The fixed VODT flow state is piecewise linear in u, where the slope discontinuity is determined by steady state momentum-flux balance at the phase interface, which is at the domain midpoint. The domain size, velocity difference across the domain, surface tension, and the phase viscosities and densities define a particular case.

The ODT eddy rate distribution \(\lambda (y_0, l)\), which has no t dependence, has been evaluated exactly in closed from as a function of \(y_0\) and l for a specified VODT state. To evaluate g(D), this distribution is integrated over its arguments subject to the constraint \(D = B \varDelta y = \frac{2}{3}B(I - y_0)\), re-expressed as \(y_0 = I - \frac{3}{2} \frac{D}{B}\). Formally this involves insertion of \(\delta (y_0 - I + \frac{3}{2} \frac{D}{B})\) into the integral over \(dy_0\), and thus

$$ \begin{aligned} g(D)&= N(D) \int _{\frac{3}{2} \frac{D}{B}}^{h - I + \frac{3}{2} \frac{D}{B}} dl \int dy_0 \, \lambda (y_0, l) \delta (y_0 - I + \frac{3}{2} \frac{D}{B})\\&= \frac{6A_{s}}{\pi BD^2} \int _{\frac{3}{2} \frac{D}{B}}^{h - I + \frac{3}{2} \frac{D}{B}} dl \, \lambda (I - \frac{3}{2} \frac{D}{B}, l). \end{aligned} $$

The moments of the drop number probability distribution are then defined by

$$ G_{i}(D) = \int _{D_{\min }}^{D_{\max }} g(D) \, D^{i}dD. $$

\(G_{0}\) is the total number of droplets generated per unit time, \(G_{1}\) is the total sum of diameter of the droplets per unit time, \(\pi G_{2}\) is the total surface area of the droplets per unit time and \(\pi G_{3}/6\) is the total volume of the droplets per unit time.

5 Results and Conclusion

As discussed, for this simple application VODT reduces to an algebraic system that is economical enough for on-the-fly runtime implementation. This makes VODT a computationally affordable tool to study different atomization processes. Figure 2 shows a normalized droplet atomization rate of interfacial breakup in different Reynolds and Weber numbers. The droplet generation rate, \(G_{0}\), shows the total number of drops in time and is normalized by local shear \(\varDelta u / h\). As seen in the Fig. 2, for relatively low injection velocities the atomization rate is primarily governed by the liquid surface tension.
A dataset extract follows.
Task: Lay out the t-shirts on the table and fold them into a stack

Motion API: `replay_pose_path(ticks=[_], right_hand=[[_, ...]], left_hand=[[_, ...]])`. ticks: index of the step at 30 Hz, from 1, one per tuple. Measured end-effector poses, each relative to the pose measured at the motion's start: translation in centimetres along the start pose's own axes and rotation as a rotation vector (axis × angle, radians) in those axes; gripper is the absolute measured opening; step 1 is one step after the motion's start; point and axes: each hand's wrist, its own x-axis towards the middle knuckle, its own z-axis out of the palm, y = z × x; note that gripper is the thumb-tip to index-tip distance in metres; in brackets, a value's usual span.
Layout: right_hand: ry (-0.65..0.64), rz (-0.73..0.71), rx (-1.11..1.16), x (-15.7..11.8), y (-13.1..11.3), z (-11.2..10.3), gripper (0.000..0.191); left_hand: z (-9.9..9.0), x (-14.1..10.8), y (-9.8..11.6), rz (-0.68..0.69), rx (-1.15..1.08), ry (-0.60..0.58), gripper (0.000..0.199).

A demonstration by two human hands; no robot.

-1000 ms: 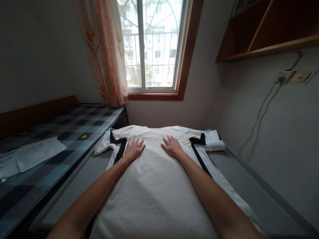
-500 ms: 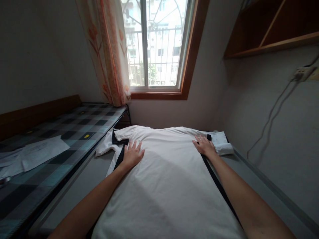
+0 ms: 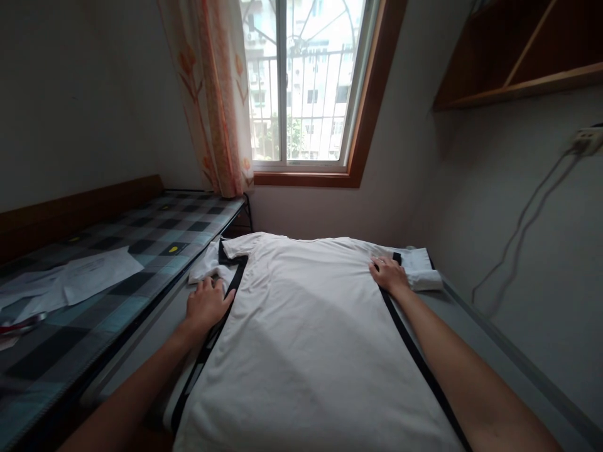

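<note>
A white T-shirt (image 3: 306, 314) lies spread over the grey table (image 3: 136, 370), its neckline toward the window. Black fabric shows along both of its sides, and more white cloth (image 3: 200, 269) sticks out past its left sleeve. My left hand (image 3: 207, 304) rests at the left edge of the shirt, on the white and black cloth there, fingers apart and slightly bent. On the upper right of the shirt, by the black strip and the folded white cloth (image 3: 419, 260), lies my right hand (image 3: 389, 274) with its fingers spread.
Left of the table is a bed with a checked mattress (image 3: 155, 251), bearing white papers (image 3: 94, 273). A curtain (image 3: 223, 125) hangs beside the window ahead. At the upper right are a wooden shelf (image 3: 527, 85) and a wall socket (image 3: 588, 141) with a cable.
My left hand has moved left and slightly down, off the white shirt front to its side edge. My right hand stays at the upper right of the shirt. The view has shifted slightly.
</note>
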Motion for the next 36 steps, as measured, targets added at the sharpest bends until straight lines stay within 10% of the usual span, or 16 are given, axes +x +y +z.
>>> replay_pose_path(ticks=[13,24,36], right_hand=[[-0.081,-0.18,-0.067,-0.2,5.6,-0.4,0.051],[-0.064,-0.105,-0.156,-0.5,3.6,-1.2,0.044],[-0.107,-0.089,-0.086,-1.1,4.2,-1.2,0.04]], left_hand=[[-1.2,-2.4,-0.6,0.001,-0.236,-0.276,0.055],[-0.5,-5.7,1.6,0.082,-0.159,-0.171,0.047],[0.4,-2.9,-0.6,0.229,-0.224,-0.127,0.055]])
In Fig. 2 the density and viscosity ratios are both equal to 1. By varying the liquid/gas density ratio and keeping the viscosity ratio constant, Fig. 3 is generated, showing the atomization rate. As shown, VODT can generate the entire droplet dependent moments of the generation rate, \(G_{i}(D)\) e.g. total volume of the drops per unit time for any flow condition.

Fig. 2
figure 2

Normalized droplet generation rate [-]

Fig. 3
figure 3

Normalized droplet generation rate at \(\rho _{l}/\rho _{g} = 1, 10, 100\) with \(\mu _{l}/\mu _{g} = 100\)

As discussed earlier the main scope of this paper is to propose VODT as a subgrid model for LES/VOF simulations. Like ODT, VODT has three adjustable parameters C, Z, B that need to be calibrated for this planar shear layer application.
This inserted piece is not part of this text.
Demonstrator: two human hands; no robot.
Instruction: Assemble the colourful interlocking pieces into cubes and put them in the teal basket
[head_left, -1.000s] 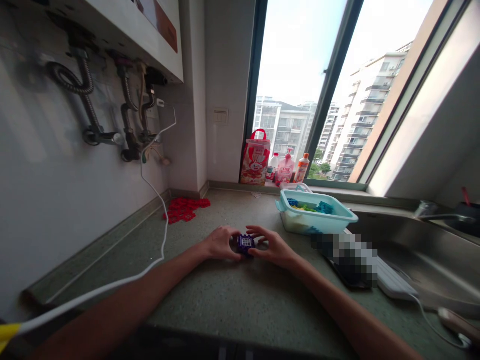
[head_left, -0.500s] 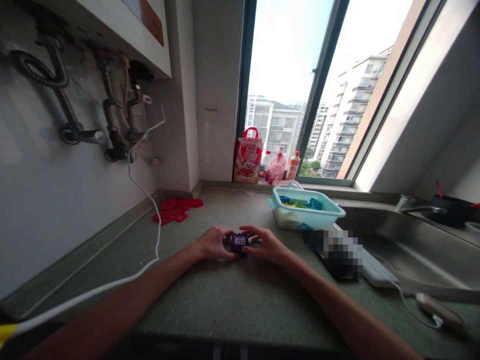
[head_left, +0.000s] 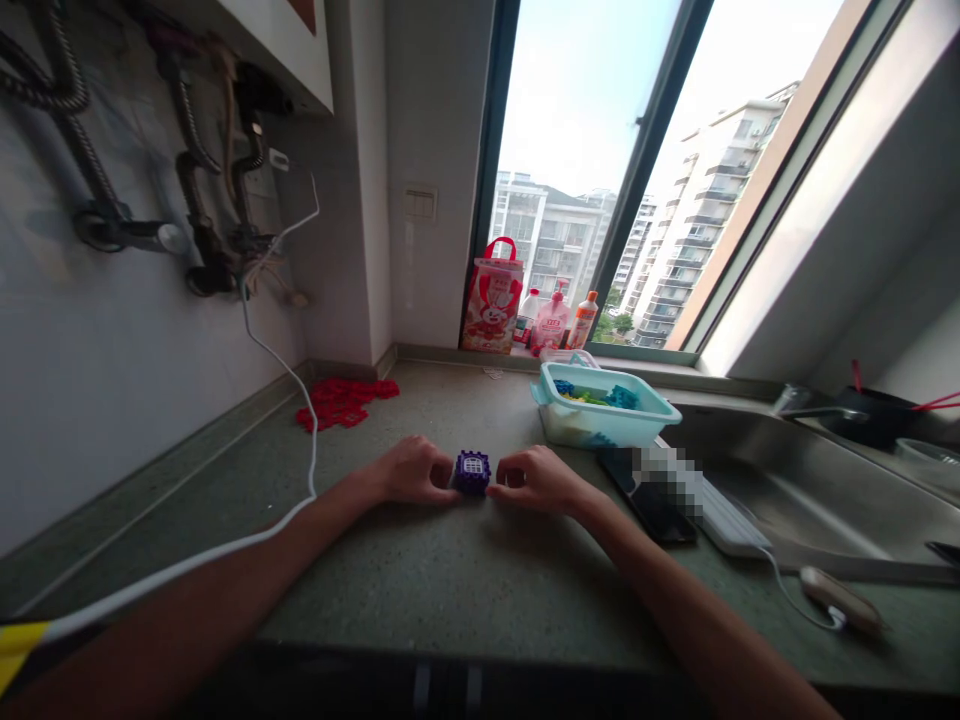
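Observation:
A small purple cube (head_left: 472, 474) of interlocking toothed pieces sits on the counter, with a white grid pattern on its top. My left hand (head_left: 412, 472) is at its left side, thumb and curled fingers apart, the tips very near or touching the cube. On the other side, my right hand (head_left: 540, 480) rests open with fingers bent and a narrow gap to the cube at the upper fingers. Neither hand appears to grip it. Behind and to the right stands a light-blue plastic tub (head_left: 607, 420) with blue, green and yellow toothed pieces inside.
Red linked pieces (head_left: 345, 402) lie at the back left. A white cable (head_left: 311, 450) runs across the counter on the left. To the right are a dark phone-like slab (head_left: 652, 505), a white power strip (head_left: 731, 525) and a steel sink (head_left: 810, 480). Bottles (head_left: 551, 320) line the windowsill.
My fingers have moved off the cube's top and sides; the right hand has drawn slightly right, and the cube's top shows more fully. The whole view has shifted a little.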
A possible basis for this that does not require external input is to run LES/VOF/VODT at different LES resolutions for the same case. If VODT is a good closure, then these results should all predict the same flow development and droplet statistics. As resolution improves, some of the droplet generation seen at the VODT level at coarse LES resolution should become LES-resolved, with VODT still giving the same results as at lower LES resolution for droplets still not resolved. This approach is currently under study and outcomes will be a part of discussions in future publications.